» EXERCISE INSTRUCTIONS
Gather the lines from the material that contain "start".

» DATASET SECTION

* * * *

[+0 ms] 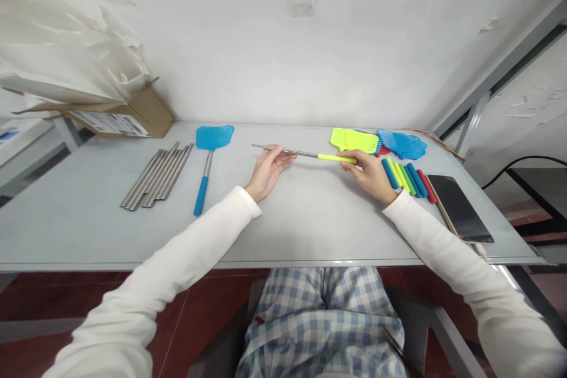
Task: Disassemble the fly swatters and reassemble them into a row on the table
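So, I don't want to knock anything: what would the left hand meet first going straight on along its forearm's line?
Past the metal rod it touches, the left hand would probably meet the wall; the yellow mesh flap lies close to the right of that line, and depth is unclear.

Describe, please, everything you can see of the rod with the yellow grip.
The rod is slim and silvery, apparently metal, with a bright yellow grip on its right end; its bare left end looks narrower. Held over the table, it runs across the view, grip end slightly lower in the picture. The left hand holds its metal part; the right hand holds the grip.
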Tool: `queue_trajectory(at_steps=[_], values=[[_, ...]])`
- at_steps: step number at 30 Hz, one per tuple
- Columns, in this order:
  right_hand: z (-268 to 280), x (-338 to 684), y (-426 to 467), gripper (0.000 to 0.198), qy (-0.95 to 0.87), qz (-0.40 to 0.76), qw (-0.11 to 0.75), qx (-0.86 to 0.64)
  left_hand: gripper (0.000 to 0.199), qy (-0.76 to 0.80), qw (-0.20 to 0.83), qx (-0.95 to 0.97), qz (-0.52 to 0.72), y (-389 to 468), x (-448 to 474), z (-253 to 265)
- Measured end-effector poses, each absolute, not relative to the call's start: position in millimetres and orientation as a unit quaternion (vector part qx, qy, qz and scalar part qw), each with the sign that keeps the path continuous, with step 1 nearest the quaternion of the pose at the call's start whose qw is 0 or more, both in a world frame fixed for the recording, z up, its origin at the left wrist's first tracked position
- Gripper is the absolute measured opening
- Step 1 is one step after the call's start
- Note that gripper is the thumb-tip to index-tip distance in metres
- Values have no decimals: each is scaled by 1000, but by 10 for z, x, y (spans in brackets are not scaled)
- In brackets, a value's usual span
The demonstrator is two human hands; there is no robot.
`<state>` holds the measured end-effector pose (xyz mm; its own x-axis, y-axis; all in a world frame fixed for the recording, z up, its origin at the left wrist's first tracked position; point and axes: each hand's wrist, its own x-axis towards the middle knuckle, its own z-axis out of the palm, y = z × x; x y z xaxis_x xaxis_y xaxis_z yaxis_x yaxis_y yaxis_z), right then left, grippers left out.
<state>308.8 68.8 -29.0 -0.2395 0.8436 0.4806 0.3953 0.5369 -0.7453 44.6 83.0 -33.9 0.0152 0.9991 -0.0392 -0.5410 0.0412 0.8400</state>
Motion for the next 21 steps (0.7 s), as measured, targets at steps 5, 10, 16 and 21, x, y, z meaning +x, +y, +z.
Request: queue_trajectory(at_steps=[5, 10, 16, 21], values=[[-361, 3037, 665, 25, -773, 236, 426, -406, 28, 330, 645, 431, 538, 759, 471, -344], [-419, 2921, 582, 35, -783, 275, 389, -400, 37, 322, 640, 488, 499, 731, 479, -350], [-335, 3004, 666, 42, -824, 217, 346, -392, 37, 362, 656, 426, 506, 752, 460, -326], [-440, 3314, 890, 61, -797, -34, 248, -550, 33, 386, 663, 371, 523, 754, 462, -269]])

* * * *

» ANSWER BELOW
- Measured end-effector poses, each absolute, not relative to the call's start: position in millimetres and orientation as a unit quaternion (vector part qx, qy, qz and scalar part qw), each with the sign that keeps the path continuous, with step 1 nearest the quaternion of the pose at the call's start whose qw is 0 or more, both in a world frame fixed for the recording, z up, its origin at the left wrist's first tracked position
- Step 1 is one step after the call's start

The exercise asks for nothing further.